Aim of the exercise: Going down the data below, set down exactly the line with "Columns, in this" and each line after it through the line with "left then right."; no other lines.

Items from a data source
▬▬▬
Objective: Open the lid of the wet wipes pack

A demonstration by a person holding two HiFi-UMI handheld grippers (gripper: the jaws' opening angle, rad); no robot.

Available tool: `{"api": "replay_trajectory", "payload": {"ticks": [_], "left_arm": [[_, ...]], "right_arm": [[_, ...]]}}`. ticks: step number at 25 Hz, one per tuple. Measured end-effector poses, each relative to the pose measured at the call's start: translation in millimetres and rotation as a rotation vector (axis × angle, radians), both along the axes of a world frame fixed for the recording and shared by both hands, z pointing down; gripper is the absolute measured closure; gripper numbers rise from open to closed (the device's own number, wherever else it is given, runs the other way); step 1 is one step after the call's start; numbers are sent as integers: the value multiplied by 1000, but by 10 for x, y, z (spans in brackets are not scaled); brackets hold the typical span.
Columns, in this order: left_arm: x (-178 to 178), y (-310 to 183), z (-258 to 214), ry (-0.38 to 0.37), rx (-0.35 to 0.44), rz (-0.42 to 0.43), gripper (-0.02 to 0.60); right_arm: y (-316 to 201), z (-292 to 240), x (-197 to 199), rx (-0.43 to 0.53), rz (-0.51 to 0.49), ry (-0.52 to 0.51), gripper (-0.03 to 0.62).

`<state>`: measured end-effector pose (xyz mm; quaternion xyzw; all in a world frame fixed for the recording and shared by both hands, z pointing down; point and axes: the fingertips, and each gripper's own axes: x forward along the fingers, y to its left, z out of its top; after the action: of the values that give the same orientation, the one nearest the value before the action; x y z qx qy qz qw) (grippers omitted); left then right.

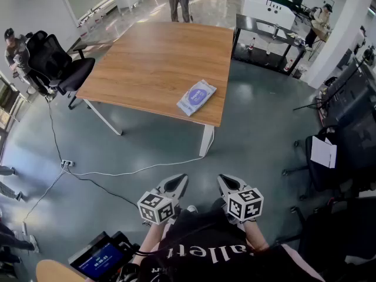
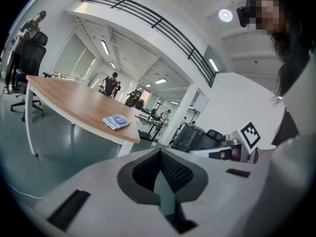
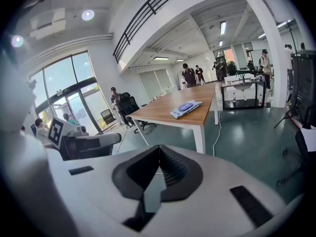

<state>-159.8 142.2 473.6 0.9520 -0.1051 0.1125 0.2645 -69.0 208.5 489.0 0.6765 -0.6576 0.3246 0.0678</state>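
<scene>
A pale blue wet wipes pack (image 1: 196, 97) with a darker blue lid lies flat near the front right corner of the wooden table (image 1: 153, 63). It also shows far off in the left gripper view, wipes pack (image 2: 116, 122), and in the right gripper view, wipes pack (image 3: 186, 108). My left gripper (image 1: 181, 180) and right gripper (image 1: 225, 181) hang close to my body, well short of the table. Both are shut with nothing between the jaws. In its own view the left gripper (image 2: 160, 152) has its jaws meeting, as does the right gripper (image 3: 159, 148).
A black office chair (image 1: 56, 63) stands at the table's left. A white cable (image 1: 135, 170) runs across the floor from the table leg to a power strip (image 1: 66, 164). Dark desks (image 1: 267, 37) and chairs fill the right side. People stand beyond the table.
</scene>
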Motion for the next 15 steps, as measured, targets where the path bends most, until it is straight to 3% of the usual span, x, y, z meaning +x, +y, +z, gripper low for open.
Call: {"api": "replay_trajectory", "payload": {"ticks": [7, 15], "left_arm": [[85, -108, 37, 8, -16, -6, 580], [333, -472, 138, -2, -24, -91, 579]], "right_arm": [[-75, 49, 107, -7, 11, -3, 583], [-561, 198, 402, -6, -86, -20, 583]]}}
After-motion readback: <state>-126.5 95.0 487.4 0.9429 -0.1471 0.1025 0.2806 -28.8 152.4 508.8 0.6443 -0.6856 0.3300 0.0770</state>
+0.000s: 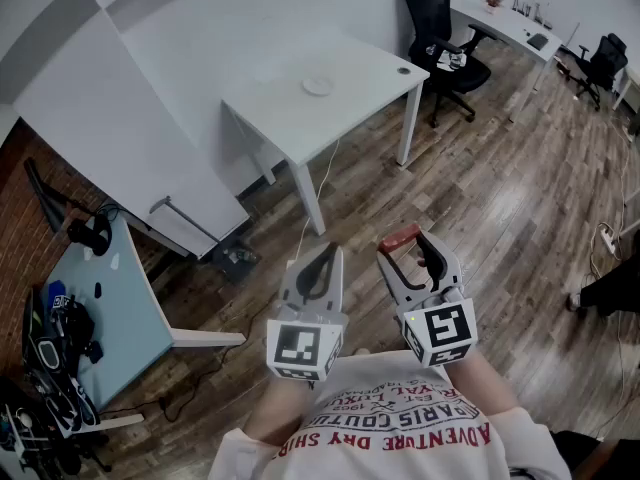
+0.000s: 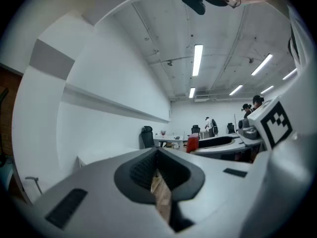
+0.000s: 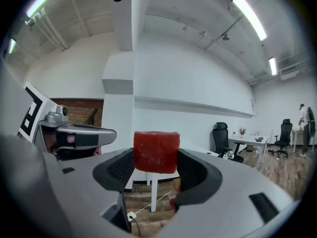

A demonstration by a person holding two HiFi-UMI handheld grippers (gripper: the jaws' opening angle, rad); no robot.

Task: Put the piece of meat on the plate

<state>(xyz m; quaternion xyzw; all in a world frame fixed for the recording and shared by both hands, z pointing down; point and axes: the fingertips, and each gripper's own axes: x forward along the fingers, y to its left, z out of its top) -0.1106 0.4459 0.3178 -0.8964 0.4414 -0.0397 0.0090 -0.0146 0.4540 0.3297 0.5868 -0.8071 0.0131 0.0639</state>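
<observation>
Standing back from the white counter [image 1: 290,68], over the wood floor [image 1: 480,198] in front of its near corner. Grasping the piece of meat [image 1: 400,237] in the right gripper [image 1: 405,251], with both pads pressed on opposite sides of the red block and the jaws spread wide around it. Carrying the meat in the air, well short of the counter and nowhere touching it. Holding the left gripper [image 1: 324,258] clenched on nothing, jaws together, just beside the right one and equally far from the counter. From the right gripper view, looking past the meat [image 3: 156,151] at one white leg of the counter [image 3: 152,195] straight ahead. Leaving the plate [image 1: 317,86] on the counter, round and white, near the middle of its top and well apart from the meat. Beyond the counter's far right corner, a black office chair [image 1: 440,38]
</observation>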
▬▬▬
Exercise result:
Columns, in this order: left_arm: x (-178 to 178), y (-310 to 183), z (-258 to 214), ry (-0.38 to 0.37), rx (-0.35 to 0.44), rz (-0.42 to 0.43), gripper (-0.02 to 0.60); right_arm: y (-316 to 201), z (-292 to 240), x (-197 to 199), rx (-0.43 to 0.53), rz (-0.51 to 0.49), ry (-0.52 to 0.51), gripper (-0.03 to 0.62).

`<state>`: measured end-effector pose (xyz mm; quaternion xyzw; all in a world frame fixed for the recording and shared by both hands, z pointing down; point and axes: the fingertips, and each gripper's own axes: x forward along the fingers, y to its left, z out of its top; after the action: of the values that give the same orientation, the one nearest the value before the action; x y z qx qy qz qw) (grippers omitted); left then right.

The output above is the complete answer.